5. En troisième lieu, si le droit d'être entendu fait partie intégrante du respect des droits de la défense, principe général du droit de l'Union européenne, une atteinte à ce droit n'est susceptible d'affecter la régularité de la procédure à l'issue de laquelle une décision faisant grief est prise que si la personne concernée a été privée de la possibilité de présenter des éléments pertinents qui auraient pu influer sur le contenu de la décision. En l'espèce, le requérant invoque la méconnaissance du droit d'être entendu en alléguant qu'il avait des éléments à faire valoir concernant ses craintes en cas de retour au Bangladesh, sans établir qu'il aurait été en possession de tels éléments ni, dès lors, qu'il aurait disposé d'informations pertinentes tenant à sa situation personnelle qu'il aurait été empêché de porter à la connaissance de l'administration avant que la décision portant obligation de quitter le territoire français et la décision fixant le pays de renvoi soient prises et qui, si elles avaient pu être communiquées à temps, auraient été de nature à y faire obstacle. Par suite, le moyen tiré de la méconnaissance du droit d'être entendu doit être écarté.

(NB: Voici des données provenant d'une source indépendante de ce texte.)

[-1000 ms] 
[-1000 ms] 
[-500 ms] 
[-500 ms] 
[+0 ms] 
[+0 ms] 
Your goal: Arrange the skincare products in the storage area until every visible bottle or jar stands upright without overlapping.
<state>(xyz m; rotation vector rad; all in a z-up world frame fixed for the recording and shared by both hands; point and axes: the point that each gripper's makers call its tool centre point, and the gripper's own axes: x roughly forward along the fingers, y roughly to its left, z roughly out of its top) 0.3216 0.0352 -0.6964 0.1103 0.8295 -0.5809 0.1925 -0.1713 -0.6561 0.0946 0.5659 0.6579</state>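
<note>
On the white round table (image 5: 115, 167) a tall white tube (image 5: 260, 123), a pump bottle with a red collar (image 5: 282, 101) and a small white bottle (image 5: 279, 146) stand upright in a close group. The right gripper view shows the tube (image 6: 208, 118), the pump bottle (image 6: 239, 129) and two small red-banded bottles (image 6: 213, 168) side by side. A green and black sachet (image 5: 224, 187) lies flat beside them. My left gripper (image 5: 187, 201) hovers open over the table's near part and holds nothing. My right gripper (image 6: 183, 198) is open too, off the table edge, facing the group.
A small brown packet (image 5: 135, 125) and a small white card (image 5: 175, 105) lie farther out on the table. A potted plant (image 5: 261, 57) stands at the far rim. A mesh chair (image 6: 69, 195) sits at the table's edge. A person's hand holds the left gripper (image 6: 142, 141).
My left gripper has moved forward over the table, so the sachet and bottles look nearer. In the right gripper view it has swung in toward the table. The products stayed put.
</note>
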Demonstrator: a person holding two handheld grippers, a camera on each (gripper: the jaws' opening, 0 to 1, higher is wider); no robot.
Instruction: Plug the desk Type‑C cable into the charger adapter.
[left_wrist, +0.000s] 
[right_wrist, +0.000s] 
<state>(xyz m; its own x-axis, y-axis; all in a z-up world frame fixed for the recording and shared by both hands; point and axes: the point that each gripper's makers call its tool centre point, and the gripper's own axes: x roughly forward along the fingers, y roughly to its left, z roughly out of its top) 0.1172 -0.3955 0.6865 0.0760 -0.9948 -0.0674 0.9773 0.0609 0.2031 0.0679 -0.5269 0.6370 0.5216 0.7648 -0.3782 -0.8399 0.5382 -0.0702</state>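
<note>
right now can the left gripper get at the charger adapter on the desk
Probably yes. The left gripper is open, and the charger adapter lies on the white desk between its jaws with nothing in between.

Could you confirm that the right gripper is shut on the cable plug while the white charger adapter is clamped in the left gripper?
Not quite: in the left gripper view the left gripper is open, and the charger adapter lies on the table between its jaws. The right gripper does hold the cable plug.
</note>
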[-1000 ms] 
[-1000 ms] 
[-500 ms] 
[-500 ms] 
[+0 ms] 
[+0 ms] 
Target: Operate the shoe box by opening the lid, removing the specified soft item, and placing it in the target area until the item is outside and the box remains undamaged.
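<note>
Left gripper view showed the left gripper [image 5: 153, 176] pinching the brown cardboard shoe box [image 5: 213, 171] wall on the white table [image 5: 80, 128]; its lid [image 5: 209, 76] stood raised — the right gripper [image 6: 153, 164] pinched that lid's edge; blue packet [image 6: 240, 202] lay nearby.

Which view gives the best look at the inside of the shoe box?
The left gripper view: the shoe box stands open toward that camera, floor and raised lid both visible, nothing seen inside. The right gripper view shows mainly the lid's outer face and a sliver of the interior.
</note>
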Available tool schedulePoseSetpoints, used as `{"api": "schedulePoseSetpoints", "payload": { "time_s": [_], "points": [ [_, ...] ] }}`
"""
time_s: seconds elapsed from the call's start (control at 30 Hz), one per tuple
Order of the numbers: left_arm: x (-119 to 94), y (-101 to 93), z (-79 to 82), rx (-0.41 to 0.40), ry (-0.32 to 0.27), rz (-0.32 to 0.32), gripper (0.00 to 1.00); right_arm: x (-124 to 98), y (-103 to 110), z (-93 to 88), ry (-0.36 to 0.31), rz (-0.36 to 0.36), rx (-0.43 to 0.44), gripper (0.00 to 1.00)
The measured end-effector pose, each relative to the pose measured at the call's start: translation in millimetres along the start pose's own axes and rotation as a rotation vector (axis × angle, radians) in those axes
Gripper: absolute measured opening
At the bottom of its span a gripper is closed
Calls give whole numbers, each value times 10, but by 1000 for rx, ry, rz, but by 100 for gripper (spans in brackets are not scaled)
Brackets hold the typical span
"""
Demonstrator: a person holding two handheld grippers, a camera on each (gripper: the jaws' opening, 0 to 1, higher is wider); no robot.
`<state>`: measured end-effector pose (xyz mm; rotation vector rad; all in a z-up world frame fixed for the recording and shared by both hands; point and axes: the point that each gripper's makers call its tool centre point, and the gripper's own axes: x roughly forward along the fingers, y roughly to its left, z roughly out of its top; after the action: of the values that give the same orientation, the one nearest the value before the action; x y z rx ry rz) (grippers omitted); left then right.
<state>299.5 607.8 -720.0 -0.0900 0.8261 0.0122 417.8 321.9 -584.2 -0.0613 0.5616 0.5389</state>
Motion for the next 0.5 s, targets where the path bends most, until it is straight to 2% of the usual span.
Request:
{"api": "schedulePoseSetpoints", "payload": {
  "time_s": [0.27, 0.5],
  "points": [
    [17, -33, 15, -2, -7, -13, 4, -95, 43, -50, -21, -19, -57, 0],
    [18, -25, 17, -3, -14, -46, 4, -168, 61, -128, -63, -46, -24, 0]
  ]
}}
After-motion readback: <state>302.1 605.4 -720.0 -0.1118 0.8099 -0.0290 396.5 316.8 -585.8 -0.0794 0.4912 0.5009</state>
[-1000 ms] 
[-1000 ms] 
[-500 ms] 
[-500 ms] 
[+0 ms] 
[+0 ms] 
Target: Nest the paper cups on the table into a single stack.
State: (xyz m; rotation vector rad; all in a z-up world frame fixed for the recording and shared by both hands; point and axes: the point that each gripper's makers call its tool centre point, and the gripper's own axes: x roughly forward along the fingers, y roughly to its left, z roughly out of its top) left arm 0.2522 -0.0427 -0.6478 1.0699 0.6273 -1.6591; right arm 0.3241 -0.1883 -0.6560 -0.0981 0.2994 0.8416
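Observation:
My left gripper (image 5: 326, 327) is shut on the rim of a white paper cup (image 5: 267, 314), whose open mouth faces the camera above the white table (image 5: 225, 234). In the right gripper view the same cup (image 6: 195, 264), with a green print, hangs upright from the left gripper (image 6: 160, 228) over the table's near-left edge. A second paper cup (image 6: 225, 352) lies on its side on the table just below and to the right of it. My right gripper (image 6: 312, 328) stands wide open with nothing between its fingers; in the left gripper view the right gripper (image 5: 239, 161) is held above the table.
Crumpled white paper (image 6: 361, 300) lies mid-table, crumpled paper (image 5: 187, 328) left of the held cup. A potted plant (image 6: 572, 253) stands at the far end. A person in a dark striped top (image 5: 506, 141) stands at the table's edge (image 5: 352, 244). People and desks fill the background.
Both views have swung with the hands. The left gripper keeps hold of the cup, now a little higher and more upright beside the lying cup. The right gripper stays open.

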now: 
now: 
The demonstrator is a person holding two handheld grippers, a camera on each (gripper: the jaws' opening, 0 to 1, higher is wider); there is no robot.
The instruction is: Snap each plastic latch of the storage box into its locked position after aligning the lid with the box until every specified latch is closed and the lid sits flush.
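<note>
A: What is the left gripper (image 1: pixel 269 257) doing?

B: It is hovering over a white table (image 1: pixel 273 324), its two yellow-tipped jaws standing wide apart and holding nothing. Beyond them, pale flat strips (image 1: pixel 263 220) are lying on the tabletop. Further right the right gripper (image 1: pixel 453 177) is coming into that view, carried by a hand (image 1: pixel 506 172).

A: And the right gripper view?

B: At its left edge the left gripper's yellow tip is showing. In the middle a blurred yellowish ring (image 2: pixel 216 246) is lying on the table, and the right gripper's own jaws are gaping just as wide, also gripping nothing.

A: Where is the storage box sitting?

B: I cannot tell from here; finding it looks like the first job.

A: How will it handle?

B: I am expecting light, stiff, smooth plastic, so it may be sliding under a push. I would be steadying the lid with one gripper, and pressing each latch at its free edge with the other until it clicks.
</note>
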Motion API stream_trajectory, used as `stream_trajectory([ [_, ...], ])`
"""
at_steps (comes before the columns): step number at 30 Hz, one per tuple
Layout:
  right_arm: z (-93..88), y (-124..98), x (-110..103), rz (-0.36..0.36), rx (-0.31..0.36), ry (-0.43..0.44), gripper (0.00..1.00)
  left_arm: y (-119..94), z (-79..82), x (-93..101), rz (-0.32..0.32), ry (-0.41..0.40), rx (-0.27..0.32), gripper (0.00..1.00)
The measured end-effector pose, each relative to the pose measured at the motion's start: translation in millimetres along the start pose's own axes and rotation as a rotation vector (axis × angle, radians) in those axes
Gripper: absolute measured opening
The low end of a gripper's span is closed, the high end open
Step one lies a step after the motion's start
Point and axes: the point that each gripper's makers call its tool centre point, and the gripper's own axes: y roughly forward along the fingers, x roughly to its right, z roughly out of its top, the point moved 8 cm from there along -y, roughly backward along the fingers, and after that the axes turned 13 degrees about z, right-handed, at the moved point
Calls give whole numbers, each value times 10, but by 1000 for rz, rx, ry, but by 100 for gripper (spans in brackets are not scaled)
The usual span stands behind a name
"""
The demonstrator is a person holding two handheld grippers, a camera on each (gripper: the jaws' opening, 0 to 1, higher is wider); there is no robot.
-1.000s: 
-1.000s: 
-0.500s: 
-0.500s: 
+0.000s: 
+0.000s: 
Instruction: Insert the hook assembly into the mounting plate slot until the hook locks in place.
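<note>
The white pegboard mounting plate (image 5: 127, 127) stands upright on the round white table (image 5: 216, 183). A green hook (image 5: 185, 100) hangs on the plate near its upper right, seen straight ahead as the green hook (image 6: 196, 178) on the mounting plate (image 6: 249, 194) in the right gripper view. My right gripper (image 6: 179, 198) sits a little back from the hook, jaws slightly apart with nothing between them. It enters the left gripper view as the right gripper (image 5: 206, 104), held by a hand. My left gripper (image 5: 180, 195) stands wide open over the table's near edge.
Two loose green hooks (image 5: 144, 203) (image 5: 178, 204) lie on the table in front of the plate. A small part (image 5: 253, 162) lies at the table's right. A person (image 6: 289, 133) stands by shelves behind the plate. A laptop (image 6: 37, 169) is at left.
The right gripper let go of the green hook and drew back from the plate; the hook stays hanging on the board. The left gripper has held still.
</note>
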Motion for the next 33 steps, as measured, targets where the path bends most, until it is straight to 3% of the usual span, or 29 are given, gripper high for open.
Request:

Sur les autres moyens d'annulation :
En ce qui concerne la décision portant obligation de quitter le territoire français :
6. En premier lieu, l'arrêté attaqué, qui vise notamment les dispositions du 4° de l'article L. 611-1 du code de l'entrée et du séjour des étrangers et du droit d'asile énonce avec une précision suffisante les circonstances de fait qui ont conduit le préfet de la Seine-Saint-Denis à prononcer la décision en litige. Cette décision répond ainsi aux exigences de motivation résultant notamment de l'article L. 211-5 du code des relations entre le public et l'administration. Par suite, le moyen tiré du défaut de motivation de cette décision doit être écarté.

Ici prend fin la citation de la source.